• **YOUR INSTRUCTIONS**: Keep every line of the data below that has the string "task" and present those lines.

○ ○ ○ ○ ○ ○ ○

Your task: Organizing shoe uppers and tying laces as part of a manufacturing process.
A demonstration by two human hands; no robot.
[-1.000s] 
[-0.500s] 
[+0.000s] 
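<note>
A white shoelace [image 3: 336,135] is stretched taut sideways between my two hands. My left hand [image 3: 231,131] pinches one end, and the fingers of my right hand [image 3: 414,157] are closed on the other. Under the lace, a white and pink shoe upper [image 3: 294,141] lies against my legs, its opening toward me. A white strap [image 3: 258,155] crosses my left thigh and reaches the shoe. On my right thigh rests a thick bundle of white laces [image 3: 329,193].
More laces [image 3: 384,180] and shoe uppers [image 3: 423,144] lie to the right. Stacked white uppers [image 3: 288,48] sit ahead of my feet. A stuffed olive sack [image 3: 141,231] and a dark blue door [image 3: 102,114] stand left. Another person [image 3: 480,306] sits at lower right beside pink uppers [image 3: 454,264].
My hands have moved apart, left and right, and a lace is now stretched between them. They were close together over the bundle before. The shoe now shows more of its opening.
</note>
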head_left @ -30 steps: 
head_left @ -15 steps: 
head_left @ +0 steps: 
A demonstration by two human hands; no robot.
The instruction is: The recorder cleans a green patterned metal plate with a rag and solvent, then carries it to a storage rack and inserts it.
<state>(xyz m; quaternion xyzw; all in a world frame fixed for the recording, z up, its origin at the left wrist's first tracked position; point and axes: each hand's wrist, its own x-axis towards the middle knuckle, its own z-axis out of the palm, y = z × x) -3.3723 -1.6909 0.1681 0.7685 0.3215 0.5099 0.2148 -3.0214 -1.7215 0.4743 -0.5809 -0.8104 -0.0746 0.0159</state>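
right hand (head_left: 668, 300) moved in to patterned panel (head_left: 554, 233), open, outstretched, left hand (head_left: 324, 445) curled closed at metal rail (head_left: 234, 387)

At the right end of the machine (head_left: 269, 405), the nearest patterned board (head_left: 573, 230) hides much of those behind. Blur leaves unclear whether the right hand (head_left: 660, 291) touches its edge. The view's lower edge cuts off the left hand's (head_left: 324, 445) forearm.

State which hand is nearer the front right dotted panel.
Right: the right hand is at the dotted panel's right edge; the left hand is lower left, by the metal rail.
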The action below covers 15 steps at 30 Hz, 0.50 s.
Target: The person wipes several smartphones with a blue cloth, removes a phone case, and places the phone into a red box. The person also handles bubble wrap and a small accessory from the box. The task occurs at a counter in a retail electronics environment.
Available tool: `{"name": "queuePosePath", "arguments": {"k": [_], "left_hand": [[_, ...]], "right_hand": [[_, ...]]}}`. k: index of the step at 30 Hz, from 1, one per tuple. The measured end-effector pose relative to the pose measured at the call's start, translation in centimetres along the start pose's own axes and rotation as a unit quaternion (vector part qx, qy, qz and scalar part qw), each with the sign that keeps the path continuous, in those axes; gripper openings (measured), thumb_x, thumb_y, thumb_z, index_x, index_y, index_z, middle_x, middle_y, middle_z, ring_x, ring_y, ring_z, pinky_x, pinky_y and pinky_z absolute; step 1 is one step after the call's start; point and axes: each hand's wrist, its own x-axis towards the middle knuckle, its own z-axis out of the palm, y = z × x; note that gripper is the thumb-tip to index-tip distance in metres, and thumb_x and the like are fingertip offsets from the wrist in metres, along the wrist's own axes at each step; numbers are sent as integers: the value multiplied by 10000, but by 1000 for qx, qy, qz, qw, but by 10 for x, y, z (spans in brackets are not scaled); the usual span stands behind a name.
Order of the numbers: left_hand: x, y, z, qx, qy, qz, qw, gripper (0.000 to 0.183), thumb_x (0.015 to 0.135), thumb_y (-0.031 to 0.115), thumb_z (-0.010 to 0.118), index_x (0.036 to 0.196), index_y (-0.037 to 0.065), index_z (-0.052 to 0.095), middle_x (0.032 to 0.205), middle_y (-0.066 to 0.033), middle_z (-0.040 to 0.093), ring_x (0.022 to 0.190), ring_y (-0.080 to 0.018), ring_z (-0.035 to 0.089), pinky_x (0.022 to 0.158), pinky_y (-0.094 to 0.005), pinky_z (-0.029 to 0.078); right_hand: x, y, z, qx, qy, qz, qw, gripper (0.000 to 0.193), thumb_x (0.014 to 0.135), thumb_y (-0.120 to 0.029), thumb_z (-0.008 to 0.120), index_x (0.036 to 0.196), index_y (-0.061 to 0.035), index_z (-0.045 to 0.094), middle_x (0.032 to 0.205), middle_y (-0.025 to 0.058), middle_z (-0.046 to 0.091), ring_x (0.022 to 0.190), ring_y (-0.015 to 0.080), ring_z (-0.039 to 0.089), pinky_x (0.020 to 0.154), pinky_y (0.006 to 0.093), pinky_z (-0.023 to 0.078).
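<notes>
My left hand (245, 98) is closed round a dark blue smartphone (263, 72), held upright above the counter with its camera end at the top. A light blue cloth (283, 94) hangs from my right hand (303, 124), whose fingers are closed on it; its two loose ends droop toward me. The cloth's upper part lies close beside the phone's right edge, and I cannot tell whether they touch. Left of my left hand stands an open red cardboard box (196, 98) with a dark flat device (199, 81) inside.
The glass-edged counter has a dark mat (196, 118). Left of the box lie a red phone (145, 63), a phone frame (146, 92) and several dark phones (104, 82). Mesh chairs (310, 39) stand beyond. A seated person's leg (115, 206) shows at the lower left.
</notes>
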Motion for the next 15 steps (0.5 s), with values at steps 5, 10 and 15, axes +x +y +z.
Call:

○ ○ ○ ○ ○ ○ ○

• **RESPONSE**:
Your task: Organizing shoe uppers and tying laces as part of a manufacturing process.
Target: The person wipes several smartphones with a blue cloth, removes a phone case, and places the phone into a red box. The person also handles bubble wrap and a small accessory from the box. The task occurs at a counter in a retail electronics environment.

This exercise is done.